=== Begin Enclosure ===

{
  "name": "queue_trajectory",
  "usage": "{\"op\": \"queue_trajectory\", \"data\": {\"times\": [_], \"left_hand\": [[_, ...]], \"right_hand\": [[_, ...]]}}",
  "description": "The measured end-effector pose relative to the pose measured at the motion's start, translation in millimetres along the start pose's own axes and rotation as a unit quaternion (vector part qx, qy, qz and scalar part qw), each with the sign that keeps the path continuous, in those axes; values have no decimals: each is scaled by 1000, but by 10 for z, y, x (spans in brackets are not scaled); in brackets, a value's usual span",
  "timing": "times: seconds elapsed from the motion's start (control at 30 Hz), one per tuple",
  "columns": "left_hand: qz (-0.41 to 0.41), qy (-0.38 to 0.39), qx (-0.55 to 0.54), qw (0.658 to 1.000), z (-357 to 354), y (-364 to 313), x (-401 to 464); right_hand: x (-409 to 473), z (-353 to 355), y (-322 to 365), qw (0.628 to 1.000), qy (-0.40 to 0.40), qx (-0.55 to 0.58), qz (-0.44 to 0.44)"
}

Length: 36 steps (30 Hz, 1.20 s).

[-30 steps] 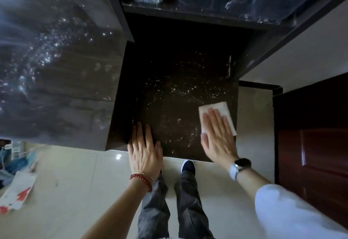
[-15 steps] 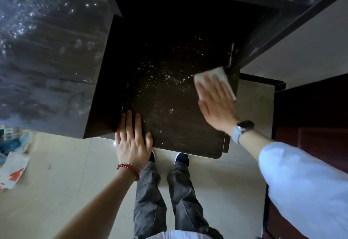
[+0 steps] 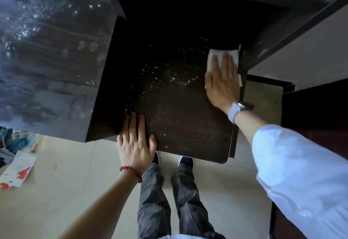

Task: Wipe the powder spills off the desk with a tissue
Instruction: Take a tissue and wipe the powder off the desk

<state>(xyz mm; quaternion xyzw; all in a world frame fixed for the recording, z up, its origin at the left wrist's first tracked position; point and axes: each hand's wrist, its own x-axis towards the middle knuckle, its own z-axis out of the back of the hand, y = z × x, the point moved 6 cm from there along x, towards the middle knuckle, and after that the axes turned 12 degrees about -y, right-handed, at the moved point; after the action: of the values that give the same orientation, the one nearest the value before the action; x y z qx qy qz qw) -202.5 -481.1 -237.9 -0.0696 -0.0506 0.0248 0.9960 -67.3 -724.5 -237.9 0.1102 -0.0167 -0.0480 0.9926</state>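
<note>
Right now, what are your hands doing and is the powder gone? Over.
Right hand flat, pressing tissue at desk's far right edge. Left hand flat, bracing near edge. Powder still scattered mid-desk. Nothing in the way.

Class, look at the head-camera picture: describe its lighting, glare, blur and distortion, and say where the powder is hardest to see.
Head view: wide-angle bending slants the desk edges; its far part lies in deep shadow, so powder fades there; grey glare washes the glossy surface at left; the right hand on the tissue looks slightly soft, the left hand sharper.
</note>
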Motion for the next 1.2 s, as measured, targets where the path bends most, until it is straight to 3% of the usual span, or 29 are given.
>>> {"op": "queue_trajectory", "data": {"times": [0.1,0.27,0.47,0.67,0.83,1.03,1.2], "left_hand": [[0,2,-4,1000,-7,10,-7],[8,9,-15,1000,33,-6,0],[31,39,-32,998,84,-40,42],[56,38,-73,995,132,-108,177],[51,49,-82,994,96,-124,347],[51,83,-78,992,78,-126,347],[39,71,-64,995,89,-142,354]], "right_hand": [[65,-20,142,997,-37,-5,-71],[-610,-48,452,995,42,2,89],[-29,37,195,996,33,-1,-86],[444,126,94,996,35,-26,-83],[632,187,105,982,21,41,-182],[-71,147,142,986,41,29,-159],[404,164,66,987,64,22,-146]]}}
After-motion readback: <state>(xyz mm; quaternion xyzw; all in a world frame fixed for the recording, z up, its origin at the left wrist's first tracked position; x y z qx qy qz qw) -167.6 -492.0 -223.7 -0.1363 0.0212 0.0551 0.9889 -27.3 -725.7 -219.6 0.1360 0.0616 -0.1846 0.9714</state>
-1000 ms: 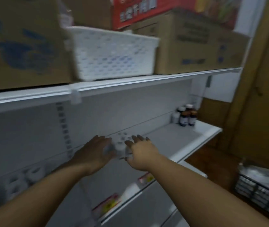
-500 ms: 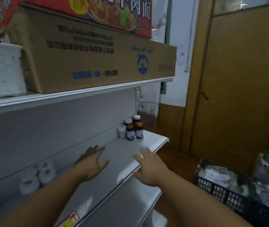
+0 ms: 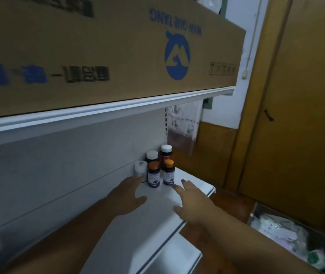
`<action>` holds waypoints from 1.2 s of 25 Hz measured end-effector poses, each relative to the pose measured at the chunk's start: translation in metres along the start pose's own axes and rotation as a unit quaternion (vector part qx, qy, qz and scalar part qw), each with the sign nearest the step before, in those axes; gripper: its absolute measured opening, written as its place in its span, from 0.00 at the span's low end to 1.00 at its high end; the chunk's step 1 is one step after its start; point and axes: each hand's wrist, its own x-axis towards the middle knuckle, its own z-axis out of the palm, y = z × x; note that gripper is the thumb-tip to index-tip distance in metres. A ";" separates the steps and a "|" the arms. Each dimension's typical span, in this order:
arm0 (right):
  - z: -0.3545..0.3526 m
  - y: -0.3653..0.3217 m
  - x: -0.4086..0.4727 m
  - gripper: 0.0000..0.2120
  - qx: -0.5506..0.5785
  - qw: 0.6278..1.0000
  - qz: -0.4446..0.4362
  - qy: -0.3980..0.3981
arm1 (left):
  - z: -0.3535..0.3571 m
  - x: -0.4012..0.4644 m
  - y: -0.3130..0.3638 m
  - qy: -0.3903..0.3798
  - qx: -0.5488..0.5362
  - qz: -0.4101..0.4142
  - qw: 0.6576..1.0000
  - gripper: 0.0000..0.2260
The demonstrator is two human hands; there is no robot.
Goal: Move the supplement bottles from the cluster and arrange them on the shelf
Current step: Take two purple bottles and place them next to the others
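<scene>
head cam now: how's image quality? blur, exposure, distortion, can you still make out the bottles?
Head view: dim and underexposed, no glare; the printing on the cardboard box is smeared by motion blur toward the left; wide-angle bend shows in the upper shelf edge. The bottles are fairly sharp, caps distinct, labels unreadable. The left hand and right hand are soft-edged, both open with fingers spread.

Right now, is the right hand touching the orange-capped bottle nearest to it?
Apart. The head view shows bare white shelf between the right hand and the orange-capped bottle; its fingertips stop short of the bottle's base.
</scene>
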 end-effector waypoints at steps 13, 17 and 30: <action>0.054 0.093 0.165 0.29 0.355 0.934 -0.037 -0.034 | 0.054 0.138 0.043 0.218 0.048 -0.163 0.961 0.26; 0.075 0.100 0.185 0.22 0.436 0.899 -0.024 -0.018 | 0.059 0.133 0.045 0.244 -0.058 -0.177 0.952 0.21; 0.068 -0.029 0.062 0.28 0.558 0.749 -0.122 -0.337 | 0.054 -0.123 0.037 0.423 -0.615 -0.297 0.596 0.10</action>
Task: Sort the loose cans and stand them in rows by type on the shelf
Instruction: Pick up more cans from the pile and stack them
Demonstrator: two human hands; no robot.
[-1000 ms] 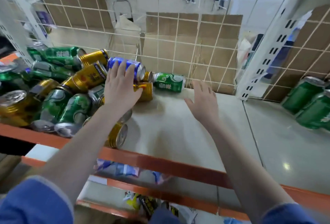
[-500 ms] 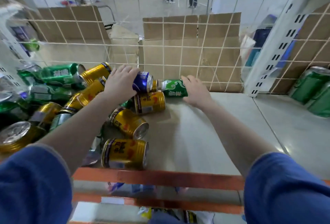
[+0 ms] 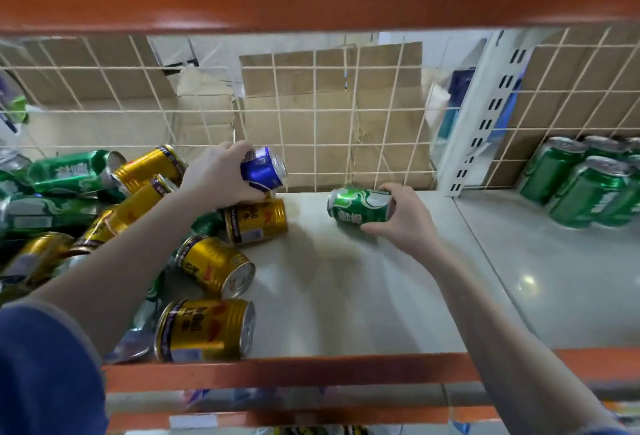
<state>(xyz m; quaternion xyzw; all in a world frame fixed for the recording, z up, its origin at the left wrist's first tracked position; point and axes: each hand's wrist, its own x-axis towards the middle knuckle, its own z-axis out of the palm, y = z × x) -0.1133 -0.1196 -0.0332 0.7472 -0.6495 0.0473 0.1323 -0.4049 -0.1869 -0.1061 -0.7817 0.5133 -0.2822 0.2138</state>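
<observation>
Gripping a blue can (image 3: 264, 168) above the jumbled pile of cans (image 3: 104, 213), the left hand (image 3: 221, 175) curls its fingers round it; the right hand (image 3: 403, 214) clasps a green can (image 3: 360, 207) (lying sideways) on the shelf (image 3: 346, 289), with upright green cans (image 3: 581, 181) standing further right.

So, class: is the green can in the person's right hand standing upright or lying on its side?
On its side. The green can lies lengthwise, its top facing left, gripped by the right hand on the shelf.
</observation>
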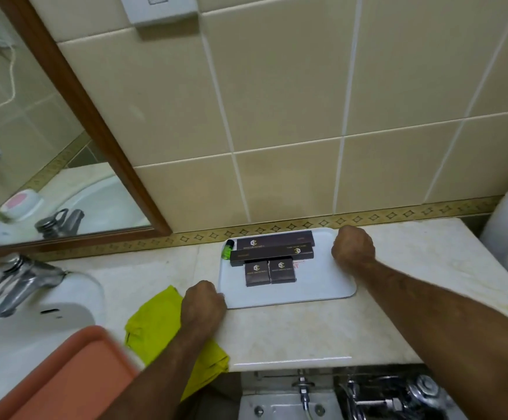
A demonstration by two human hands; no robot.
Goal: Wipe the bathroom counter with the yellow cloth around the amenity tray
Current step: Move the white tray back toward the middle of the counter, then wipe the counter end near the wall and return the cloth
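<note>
At the bathroom counter (292, 331), both my hands grip the white amenity tray (322, 283): my left hand (202, 304) closed on its near left corner, my right hand (352, 247) closed on its far right edge. Dark boxes (269, 271) and a small green bottle (228, 250) sit on the tray. The yellow cloth (155, 325) lies crumpled on the counter under my left forearm, beside the sink (34, 322).
</note>
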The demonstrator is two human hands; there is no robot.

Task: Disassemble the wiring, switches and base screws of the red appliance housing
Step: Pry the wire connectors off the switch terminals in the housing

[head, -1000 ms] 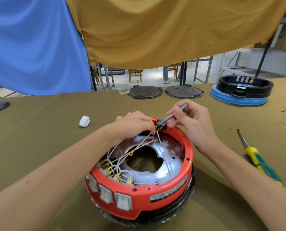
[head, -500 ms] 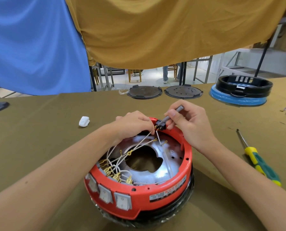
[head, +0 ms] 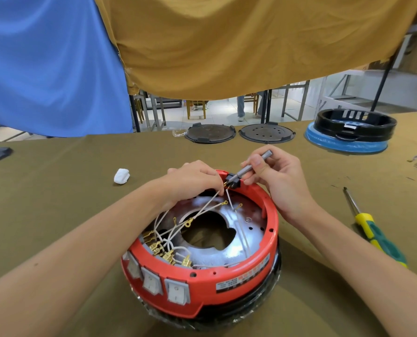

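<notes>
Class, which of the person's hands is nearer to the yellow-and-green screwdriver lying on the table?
Right. The right hand, holding a grey tool at the red housing's far rim, is on the same side as the screwdriver; the left hand is further off, across the rim.

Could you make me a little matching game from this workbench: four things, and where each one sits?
Things:
1. grey tool
2. screwdriver
3. white wad
4. switches

Places:
A. on the cloth, left of the housing
B. in the right hand
C. on the housing's near wall
D. on the cloth, right of the housing

Pairs: 1-B, 2-D, 3-A, 4-C
</notes>
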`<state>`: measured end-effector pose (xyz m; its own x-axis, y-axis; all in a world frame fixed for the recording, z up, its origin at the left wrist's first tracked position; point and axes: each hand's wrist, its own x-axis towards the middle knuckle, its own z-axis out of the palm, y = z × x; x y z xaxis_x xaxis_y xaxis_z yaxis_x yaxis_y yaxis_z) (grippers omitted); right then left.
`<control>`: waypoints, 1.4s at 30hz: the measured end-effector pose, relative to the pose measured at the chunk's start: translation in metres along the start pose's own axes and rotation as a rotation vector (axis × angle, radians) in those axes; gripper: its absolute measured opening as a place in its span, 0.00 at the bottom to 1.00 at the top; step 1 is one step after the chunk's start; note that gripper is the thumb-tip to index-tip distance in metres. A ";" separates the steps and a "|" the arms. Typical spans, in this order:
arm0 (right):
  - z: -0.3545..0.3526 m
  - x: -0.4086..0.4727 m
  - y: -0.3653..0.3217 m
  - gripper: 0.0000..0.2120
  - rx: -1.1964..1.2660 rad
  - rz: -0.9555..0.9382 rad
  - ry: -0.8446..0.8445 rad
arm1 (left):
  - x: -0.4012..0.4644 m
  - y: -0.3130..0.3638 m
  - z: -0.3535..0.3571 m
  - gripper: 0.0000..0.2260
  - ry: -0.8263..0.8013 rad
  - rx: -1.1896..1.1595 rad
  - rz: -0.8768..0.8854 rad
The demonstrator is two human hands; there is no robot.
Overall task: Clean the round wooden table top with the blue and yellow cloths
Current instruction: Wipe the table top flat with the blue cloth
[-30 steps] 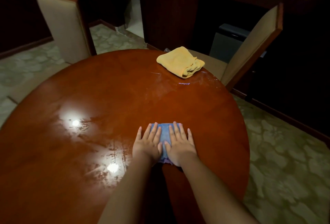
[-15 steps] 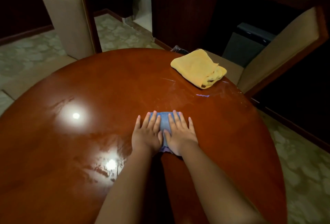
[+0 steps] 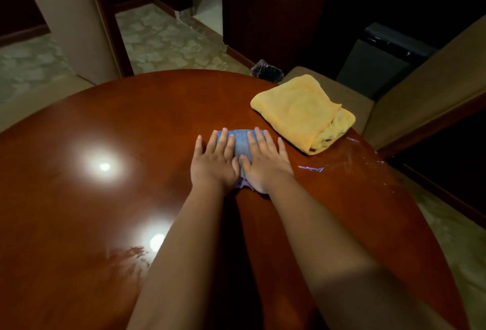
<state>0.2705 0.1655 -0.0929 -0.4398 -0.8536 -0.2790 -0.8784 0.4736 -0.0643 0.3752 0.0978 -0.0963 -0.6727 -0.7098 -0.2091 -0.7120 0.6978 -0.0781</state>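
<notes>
Pressing both palms flat, left hand (image 3: 214, 162) and right hand (image 3: 265, 162) side by side with fingers straight on the blue cloth (image 3: 239, 142), I'd keep even weight and overlap strokes. It lies past the table (image 3: 131, 124) middle, toward the far right edge, long axis left-to-right. The folded yellow cloth (image 3: 302, 112) sits just beyond, at that edge.
</notes>
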 end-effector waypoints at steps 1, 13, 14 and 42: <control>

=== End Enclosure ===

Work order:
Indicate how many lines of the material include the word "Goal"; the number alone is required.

Finished exercise:
2